Turner prize shortlist is the most 'political' to date

A scene from Naeem Mohaiemen's film Tripoli Cancelled, nominated for this year's Turner prize
A scene from Naeem Mohaiemen's film Tripoli Cancelled, nominated for this year's Turner prize Credit:  Dimitris Parthimos/ Dimitris Parthimos

Every shortlist for the Turner, Britain’s biggest art prize, has its particular direction. Two years ago the choice of artists appeared to indicate the “return of sculpture” - or at least three dimensional stuff that was physically present in the gallery. Last year’s was notable for the diversity of the media employed, from painting to filmmaking.

This year we have the most “political” short list to date, as the judges seemed pleased to - rather smugly - acknowledge at this morning’s announcement event. Indeed, reading through the reasons why the various artists have been selected - Charlotte Prodger for the “nuanced way in which she deals with identity politics”, Luke Willis Thompson for addressing “representations of state and police violence” and so on - you’d be forgiven for thinking they’ve been selected for their deftness in parading their liberal left ideological credentials, rather than for their abilities as artists in any traditional sense.

Three are filmmakers, or at  least use video/film as part of their “practice” (a word that seems to have replaced “work” in art parlance). The fourth are a collective of architects, designers and journalists, going by the name Forensic Architecture, whose investigations into killings by state agencies around the world are, they maintain, a form of “art practice” - that word again.

I have seen the exhibition for which the group have been nominated (still showing at London’s ICA) and there was so much text on the walls that I began to suspect, before I’d even finished reading the first wall panel, I began to suspect that I was exhibiting signs of long-suppressed dyslexia. To my mind, the sheer density of reading required to get round this show seemed antithetical to what an exhibition is all about. But if you like the idea of immersing yourself in a demanding book on state terrorism spread over the walls of an art gallery, these are the artists for you.

Naeem Mohaiemen, born in London in 1969, but raised in Bangladesh, makes films exploring “post-colonial identity, migration, exile and refuge, through narratives using fiction and social history.” Painfully earnest as that may sound, his film, Tripoli Cancelled, in which a man loses his passport and finds himself confined for a week to a bench in an abandoned airport that has since been turned into a holding bay for political refugees, at least sounds as though it has the potential for some grim humour.

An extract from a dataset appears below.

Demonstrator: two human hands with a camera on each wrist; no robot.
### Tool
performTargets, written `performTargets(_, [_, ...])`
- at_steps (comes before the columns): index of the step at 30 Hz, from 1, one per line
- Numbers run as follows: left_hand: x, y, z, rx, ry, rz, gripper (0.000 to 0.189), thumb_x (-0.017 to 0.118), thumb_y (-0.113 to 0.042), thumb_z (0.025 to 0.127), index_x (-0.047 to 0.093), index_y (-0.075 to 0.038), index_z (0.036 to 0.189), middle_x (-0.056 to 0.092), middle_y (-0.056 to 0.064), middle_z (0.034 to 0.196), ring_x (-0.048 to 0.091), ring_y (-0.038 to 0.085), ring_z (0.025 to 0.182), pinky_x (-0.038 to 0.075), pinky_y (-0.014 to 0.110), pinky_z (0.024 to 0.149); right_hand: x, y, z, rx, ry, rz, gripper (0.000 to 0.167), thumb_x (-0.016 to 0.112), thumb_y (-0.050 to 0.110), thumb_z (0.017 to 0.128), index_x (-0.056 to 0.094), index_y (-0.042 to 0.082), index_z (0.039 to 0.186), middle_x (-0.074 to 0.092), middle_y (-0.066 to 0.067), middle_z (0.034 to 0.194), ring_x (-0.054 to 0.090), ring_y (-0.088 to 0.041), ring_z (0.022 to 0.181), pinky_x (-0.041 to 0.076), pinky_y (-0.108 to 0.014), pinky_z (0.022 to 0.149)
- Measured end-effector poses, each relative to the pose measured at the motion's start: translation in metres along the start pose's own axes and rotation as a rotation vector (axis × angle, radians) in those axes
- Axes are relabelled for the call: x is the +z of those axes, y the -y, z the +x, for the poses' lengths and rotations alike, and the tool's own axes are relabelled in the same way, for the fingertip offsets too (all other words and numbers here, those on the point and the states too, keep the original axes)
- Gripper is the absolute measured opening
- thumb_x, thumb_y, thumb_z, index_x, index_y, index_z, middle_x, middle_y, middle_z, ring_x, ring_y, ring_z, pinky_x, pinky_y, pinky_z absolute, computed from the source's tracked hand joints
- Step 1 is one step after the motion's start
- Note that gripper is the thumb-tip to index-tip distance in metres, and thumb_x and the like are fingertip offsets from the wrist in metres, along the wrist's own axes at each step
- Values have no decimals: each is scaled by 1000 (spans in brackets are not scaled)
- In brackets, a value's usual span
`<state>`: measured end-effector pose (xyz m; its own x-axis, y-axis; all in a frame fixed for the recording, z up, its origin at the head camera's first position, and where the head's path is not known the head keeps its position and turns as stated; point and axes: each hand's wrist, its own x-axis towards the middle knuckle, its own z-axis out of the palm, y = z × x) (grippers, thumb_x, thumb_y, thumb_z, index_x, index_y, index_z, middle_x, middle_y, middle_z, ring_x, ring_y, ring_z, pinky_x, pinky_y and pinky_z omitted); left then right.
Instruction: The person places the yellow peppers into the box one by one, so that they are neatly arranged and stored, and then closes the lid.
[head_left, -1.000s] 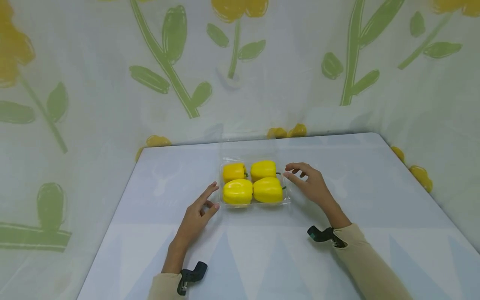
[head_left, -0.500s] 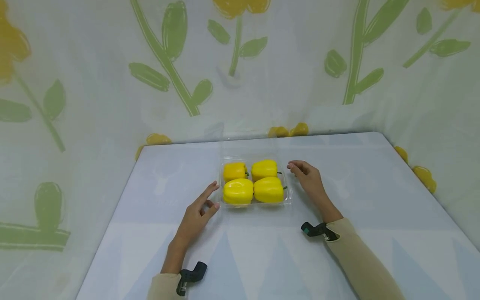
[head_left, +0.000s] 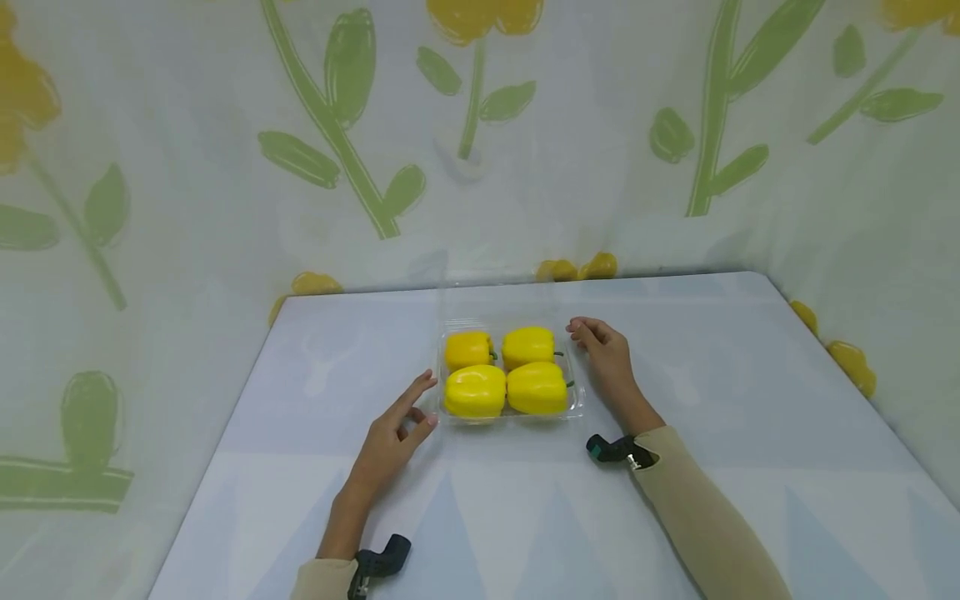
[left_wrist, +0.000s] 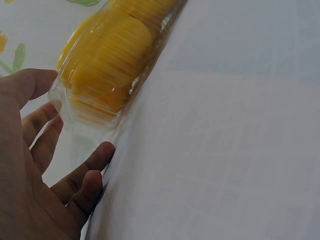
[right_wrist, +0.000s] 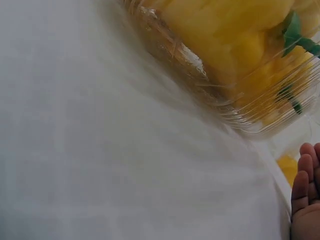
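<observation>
In the head view, a clear plastic clamshell box [head_left: 525, 417] sits mid-table with several yellow bell peppers [head_left: 475, 392] inside, their green stems pointing right. Its see-through lid [head_left: 495, 304] is folded back behind it. My left hand [head_left: 386, 442] is at the box's left side, fingers loosely spread; the left wrist view has the thumb right at the rim [left_wrist: 56, 92] and the other fingers lower down. Beside the back right corner is my right hand [head_left: 611, 358], fingers lightly bent. The right wrist view shows only part of that hand [right_wrist: 306, 212], apart from the box wall.
A white table [head_left: 675, 500] with pale blue triangles carries the box. Behind it hangs a cloth [head_left: 562, 192] printed with yellow flowers and green leaves. Dark wrist cameras [head_left: 386, 558] are strapped at both beige sleeves [head_left: 705, 517].
My right hand has drawn its fingers together and shifted slightly back along the box's right side, its forearm swinging left. The left hand stays nearly still. The peppers have not moved.
</observation>
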<state>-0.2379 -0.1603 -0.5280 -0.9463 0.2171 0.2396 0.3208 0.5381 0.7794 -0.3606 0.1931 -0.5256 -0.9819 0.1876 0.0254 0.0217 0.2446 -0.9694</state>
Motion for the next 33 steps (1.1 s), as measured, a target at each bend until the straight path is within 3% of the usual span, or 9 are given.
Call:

Charlotte Prodger, born in 1974 in Bournemouth, makes films that cover an impressive, but bewildering number of bases. Her film BRIDGIT/Stoneymollan, exploring the many uses of the name of the eponymous Neolithic deity, constitutes - we are told -  a new form of self-portraiture, an investigation into the tradition of the artist-film maker from an LBGT perspective and a profound meditation on “what it is to be human.” Is that all?

New Zealander Luke Willis Thompson, born 1988, is another artist attempting to create a new kind of filmed portraiture, focussing on people “fundamentally impacted by police and state brutality”. His Autoportrait, which has also been nominated for this year’s Deutsche Borse Photography Prize, consists of a single, silent shot of Diamond Reynolds, an American woman who made a live broadcast on Facebook immediately after the fatal shooting of her partner by police in Minnesota in 2016.

Where Thompson makes his films using old- school 16mm and 35mm stock, Prodger made hers on her iPhone. But then the smart phone is, we were told today by Tate Britain director Alex Farquharson, the principle medium used by all these artists. On this showing, the phone-led future of art will involve a lot of reading and a great deal of sitting in the dark in silence.

But what was most notable about the announcement event, though, was how little we saw of the artists’ work - surprisingly considering how easy it would have been to show film clips - and how much we were subjected to the advocacy of the judges (critic Oliver Basciano, curator Lisa Le Feuvre and novelist Tom McCarthy).

Much of it consisted of litanies of themes and issues - “traumatic histories of inequality”, “what it means to be in the world” and the like. In this kind of format, , which has become the norm for such events, it is as though the verbiage of the judges has become almost more important than the physical reality of the art itself. Next year, perhaps the Turner will dispense with artists altogether and exhibit the judges as a kind of “gesammtkunstwerk”. It would likely give a more accurate reflection of what the increasingly word-driven art of today is all about.